Elizabeth Foutenot, a former English teacher, and a self-proclaimed bookworm, says it is her love for the written word that she decided to put together thrifty creations from old boxes and signs only to cover them up with inspiration quotes from the Bible or from her favorite authors.

“I have old boxes that I cover with dictionary pages and make into decorative boxes. I hit up clearance racks from Goodwill for a lot of my crafts supplies,” she said.

She also enjoys making handmade bookmarkers and stain-glassed jewelry.  Her mom taught her how to do stain-glassed art projects since she was in preschool. This will be her second year participating at the recycling arts and crafts event.

Cancer survivor, Marcia Heifner, another vendor who displayed her work at this year’s event, designs an array of recycled arts and crafts by using used bottle caps, broken china, antique china, broken dishes, trash from the desert, barbed wire, and old keys.

“I had cancer twice so I have a lot of medical bills, so I just do what I can and sell what I can,” she said.

Heifner has been a Gallup resident for more than 8 years and is originally from Illnois. She takes pride in recycling everything and anything.

“We actually drive our recycling to Farmington because we lived there for ten years. Since we are so limited in what they accept here, we save everything. When we were in Tennessee, there was curbside pickup. We got used to washing everything and taking off labels, and saving,” she said. “But, do you know what gripes me? The citizens of this town have been paying a little additional amount of money since the nineties for curbside recycling. And do you think that we have it now? No.”

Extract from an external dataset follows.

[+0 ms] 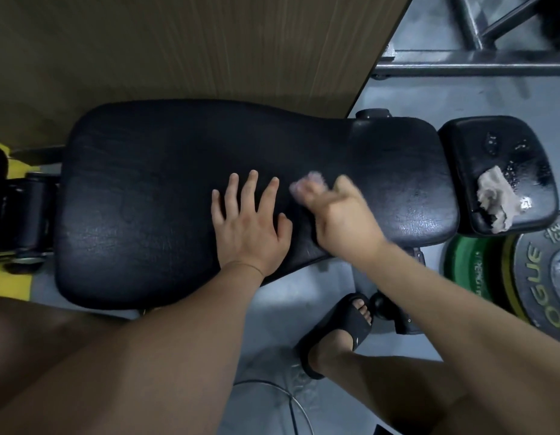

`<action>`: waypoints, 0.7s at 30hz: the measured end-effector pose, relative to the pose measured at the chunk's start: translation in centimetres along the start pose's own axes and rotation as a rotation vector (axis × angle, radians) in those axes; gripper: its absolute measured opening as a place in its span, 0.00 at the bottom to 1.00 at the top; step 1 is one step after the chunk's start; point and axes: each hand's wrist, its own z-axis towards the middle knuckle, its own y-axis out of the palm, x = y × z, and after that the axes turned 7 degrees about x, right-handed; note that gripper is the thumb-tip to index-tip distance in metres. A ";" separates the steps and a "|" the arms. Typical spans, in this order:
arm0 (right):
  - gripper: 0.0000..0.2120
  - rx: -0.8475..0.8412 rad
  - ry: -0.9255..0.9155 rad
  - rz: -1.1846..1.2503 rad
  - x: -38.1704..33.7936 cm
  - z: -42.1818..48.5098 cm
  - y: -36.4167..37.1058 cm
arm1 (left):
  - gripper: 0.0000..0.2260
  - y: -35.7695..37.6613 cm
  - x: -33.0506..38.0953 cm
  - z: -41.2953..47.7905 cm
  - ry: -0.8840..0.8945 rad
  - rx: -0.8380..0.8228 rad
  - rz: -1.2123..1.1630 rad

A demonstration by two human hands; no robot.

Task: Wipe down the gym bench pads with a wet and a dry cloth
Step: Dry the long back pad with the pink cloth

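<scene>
Left grip [250,221] flat on back pad [147,183], fingers spread, holding nothing. Prob. bracing body & steadying pad. Right grip [338,215] curled round pale lilac cloth [306,183], blurred, pressed on pad just right of left fingers. Looks like a wiping stroke. 2nd cloth [495,199], beige, crumpled, parked on seat pad [460,158] among water drops [492,144], well apart from both grips, likely kept in reach for swap. Can't tell which cloth is wet. No containers in view; only seat pad carries anything.
</scene>
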 end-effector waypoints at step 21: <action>0.29 0.198 0.422 0.041 6.3 7.7 1.5 | 0.28 -0.2 0.0 0.2 -0.011 -0.015 0.006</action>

Board Secretary, Shafiq Chaudhary, who has been with the MCRC for more than two years, advocates that curbside recycling is essential for Gallup residents.

“I would hope that the city goes in favor of curbside recycling because it would make recycling so much easier for a lot of people who live in the city,” he said. “You have a bin right there, where you could put all your recyclables in one place. If we do get curbside, it not only would it make it easier but it would also expand what we can recycle.”

Even though the student turnout was low, the overall message is spreading the awareness about recycling and meeting new people each year that can share their artistic abilities using recycled materials, says Windisch.

“We have such talent here that needs to be shared, so every year we are hoping to be introduced to few more people that recycle. We get a lot people that tell us, ‘oh, I didn’t know those kind of things were happening in Gallup.’” she said. “But, we’ve been doing it long enough that we built a community. We always wish for more people.”